Bourbaki's definition of semidirect product This recess I'm off to learn about group extensions and the cohomological methods to characterize those extensions, but I'm a bit stuck on wraping my head around all the new concepts (I just finished a beginners course covering material on elementary number theory, algebraic structures of the integers, some basic abstract algebra - concerning only finite and abelian groups -, with hints on analytic number theory and deeper abstract algebra). I read the start of Serre's 1978 lectures Groupes Finis as a motivation, then moved on to Bourbaki's Algebra.
Bourbaki's encyclopedia was not hard to follow up to chapter 6, where extensions began popping up. The characterization of a extension was comprehensible, along with his demonstration that the direct product and the external direct product were extensions and their characterizations. But when he moved on to the (omissed term internal) semidirect product, I felt unsure on my understanding of the subject. Here's what I've got:
Bourbaki's definition, external semidirect product: If $G$ and $F$ are two groups and there exists a homomorphism $\pi$ of $G$ into $\text{Aut}(F)$ - (the automorphism group of F, which in my understanding clearly defines a action of $G$ on $F$, through the map $\phi :G\times F \rightarrow F$ where $\phi(g, f) \mapsto \pi(g)(f)$) - then the set $F \times G$ with the composition:
$$((f, g), (f',g')) \mapsto (f\pi(g)(f'), gg')$$
is a extension of G by F (written $F \times_\pi G$). With that proposition, we can describe all external semidirect product extensions of two groups $F$ and $G$ by looking at the possible homomorphisms of the automorphism group.
Now to the real question. Bourbaki's definition, semidirect product: $G$ is a semidirect product of the subgroups $H$ and $K$ if $H$ is a normal subgroup, if $K\cap H = \{e\}$ and $H.K = G$. First off, from my understanding the statement $H.K = G$ is referring to the property of complement subgroups, i.e., every element $g$ of $G$ can be uniquely written as $hk$ for some $h \in H$ and $k \in K$. That means $K$ has one and only one representative of each orbit of the equivalence relation defined by $H$, and that means $K$ is isomorphic to $G/H$. Now, Bourbaki proceeds: "Let $\pi$ be the operation of $K$ on $H$ by inner automorphisms of $G$. The mapping $(h, k) \mapsto hk$ is a isomorphism of $H \times_\pi K$ onto $G$".

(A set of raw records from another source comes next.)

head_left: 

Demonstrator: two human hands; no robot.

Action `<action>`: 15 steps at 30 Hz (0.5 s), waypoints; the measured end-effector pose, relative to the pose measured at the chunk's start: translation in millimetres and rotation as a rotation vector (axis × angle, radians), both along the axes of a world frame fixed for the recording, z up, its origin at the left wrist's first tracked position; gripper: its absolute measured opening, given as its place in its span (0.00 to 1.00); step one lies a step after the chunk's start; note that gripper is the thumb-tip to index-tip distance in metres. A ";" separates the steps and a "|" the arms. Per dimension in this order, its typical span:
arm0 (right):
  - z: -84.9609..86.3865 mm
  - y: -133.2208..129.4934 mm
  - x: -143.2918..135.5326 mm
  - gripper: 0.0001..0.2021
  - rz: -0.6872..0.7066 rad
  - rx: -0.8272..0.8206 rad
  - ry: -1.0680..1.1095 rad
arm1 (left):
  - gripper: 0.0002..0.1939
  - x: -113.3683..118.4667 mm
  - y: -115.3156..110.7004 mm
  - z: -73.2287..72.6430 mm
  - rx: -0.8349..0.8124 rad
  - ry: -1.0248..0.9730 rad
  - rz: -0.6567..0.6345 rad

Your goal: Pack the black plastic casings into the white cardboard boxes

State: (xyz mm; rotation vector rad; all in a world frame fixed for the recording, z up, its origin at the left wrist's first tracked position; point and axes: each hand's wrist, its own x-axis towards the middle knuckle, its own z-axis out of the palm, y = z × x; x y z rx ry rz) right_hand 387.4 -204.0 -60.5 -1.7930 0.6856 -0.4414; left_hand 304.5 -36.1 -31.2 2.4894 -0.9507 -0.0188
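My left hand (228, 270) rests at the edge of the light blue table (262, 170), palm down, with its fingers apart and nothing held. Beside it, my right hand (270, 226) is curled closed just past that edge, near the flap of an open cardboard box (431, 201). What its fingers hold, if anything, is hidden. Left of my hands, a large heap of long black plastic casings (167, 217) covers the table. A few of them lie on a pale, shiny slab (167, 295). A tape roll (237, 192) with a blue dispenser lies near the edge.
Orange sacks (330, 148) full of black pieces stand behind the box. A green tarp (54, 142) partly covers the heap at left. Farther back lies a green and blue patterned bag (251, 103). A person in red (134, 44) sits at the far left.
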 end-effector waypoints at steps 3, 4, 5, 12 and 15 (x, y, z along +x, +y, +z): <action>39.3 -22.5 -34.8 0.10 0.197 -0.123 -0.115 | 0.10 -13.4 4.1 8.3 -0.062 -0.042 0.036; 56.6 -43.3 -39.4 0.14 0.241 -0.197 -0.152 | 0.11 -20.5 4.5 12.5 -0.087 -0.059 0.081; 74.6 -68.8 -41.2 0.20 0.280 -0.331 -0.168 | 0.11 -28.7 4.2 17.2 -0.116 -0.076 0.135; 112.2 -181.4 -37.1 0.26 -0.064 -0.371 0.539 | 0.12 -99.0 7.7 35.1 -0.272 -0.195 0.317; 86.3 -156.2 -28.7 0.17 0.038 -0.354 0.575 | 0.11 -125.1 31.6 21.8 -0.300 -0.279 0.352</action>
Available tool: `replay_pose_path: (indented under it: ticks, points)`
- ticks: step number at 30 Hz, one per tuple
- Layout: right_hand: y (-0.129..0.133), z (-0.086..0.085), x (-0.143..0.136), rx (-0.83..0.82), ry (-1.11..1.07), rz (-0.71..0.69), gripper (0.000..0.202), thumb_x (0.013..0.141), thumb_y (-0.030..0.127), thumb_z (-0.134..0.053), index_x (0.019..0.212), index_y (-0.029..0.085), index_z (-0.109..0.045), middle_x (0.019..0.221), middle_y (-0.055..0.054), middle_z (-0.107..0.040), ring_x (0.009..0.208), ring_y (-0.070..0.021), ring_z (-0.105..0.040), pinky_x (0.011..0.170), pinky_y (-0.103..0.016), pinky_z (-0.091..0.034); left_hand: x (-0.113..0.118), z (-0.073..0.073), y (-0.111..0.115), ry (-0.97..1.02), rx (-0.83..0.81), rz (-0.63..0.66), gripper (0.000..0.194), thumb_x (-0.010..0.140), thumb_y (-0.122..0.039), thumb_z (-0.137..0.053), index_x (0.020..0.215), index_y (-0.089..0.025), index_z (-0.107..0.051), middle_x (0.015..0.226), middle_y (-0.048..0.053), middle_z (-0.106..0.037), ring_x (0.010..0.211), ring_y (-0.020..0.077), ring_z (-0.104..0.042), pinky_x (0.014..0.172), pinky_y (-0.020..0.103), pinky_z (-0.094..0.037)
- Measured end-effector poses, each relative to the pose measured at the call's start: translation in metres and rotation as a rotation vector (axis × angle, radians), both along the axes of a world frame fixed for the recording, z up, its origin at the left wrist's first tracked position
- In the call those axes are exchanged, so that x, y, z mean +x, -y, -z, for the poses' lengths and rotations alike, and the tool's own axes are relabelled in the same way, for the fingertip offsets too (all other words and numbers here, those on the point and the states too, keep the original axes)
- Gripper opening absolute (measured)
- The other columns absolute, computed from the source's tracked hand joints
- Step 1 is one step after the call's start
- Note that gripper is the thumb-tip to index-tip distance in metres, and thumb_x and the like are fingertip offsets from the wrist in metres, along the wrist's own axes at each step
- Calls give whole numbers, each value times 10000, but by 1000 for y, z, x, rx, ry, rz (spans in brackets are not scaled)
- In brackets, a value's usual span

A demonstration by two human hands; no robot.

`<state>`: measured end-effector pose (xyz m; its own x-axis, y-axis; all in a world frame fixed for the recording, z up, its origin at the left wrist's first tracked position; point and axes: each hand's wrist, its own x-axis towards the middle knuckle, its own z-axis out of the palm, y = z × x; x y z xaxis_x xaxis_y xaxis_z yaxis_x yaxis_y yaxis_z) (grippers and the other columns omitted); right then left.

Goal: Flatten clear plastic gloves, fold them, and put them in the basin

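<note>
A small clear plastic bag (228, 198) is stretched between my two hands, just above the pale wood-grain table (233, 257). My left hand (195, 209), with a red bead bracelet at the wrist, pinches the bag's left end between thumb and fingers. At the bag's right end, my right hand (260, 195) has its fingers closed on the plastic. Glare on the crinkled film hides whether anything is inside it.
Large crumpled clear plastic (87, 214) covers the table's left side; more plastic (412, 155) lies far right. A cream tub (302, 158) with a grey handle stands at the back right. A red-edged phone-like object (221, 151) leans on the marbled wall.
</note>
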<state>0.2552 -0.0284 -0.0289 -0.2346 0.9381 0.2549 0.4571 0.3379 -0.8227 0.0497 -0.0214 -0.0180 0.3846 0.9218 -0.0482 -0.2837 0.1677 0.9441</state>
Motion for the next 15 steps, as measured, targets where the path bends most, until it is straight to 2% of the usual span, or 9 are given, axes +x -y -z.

I'm not sure I actually understand that last $\pi$ operation. If it defines a external semidirect product, it must be a homomorphism from $K$ to the automorphism group of $H$, so it must define a action of $K$ on $H$. When he mentions inner automorphisms of $G$, because $H$ is normal every inner automorphism of $G$ is a automorphism of $H$, and I guess the converse is also valid, so why couldn't $\pi$ be defined in terms of the group of automorphisms of $H$? Would it make it different? Does the set of inner automorphisms of $G$ and automorphisms of $H$ differ?
 A: The reference to "inner automorphisms" here is just to say that $K$ is acting on $H$ by conjugation.  That is, the homomorphism $\pi:K\to\operatorname{Aut}(H)$ is defined by sending $k$ to the automorphism $h\mapsto khk^{-1}$ (this maps $H$ to itself because $H$ is normal in $G$).  Note that you shouldn't say $K$ is acting on $H$ by inner automorphisms of $H$, because such an automorphism might not be an inner automorphism of $H$.  For something to be an inner automorphism of $H$, it must be of the form $h\mapsto khk^{-1}$ for some element $k$ of $H$, whereas here our $k$ is in $K$, not $H$.
(Also, automorphisms of $H$ and inner automorphisms of $G$ might be different; there is no reason that every automorphism of $H$ must be given by conjugation by some element of $G$, and there might be elements of $G$ which give different inner automorphisms on all of $G$ but which restrict to the same map on $H$.  All you can say in general is that there is a homomorphism from the inner automorphisms of $G$ to the automorphisms of $H$, given by restriction.)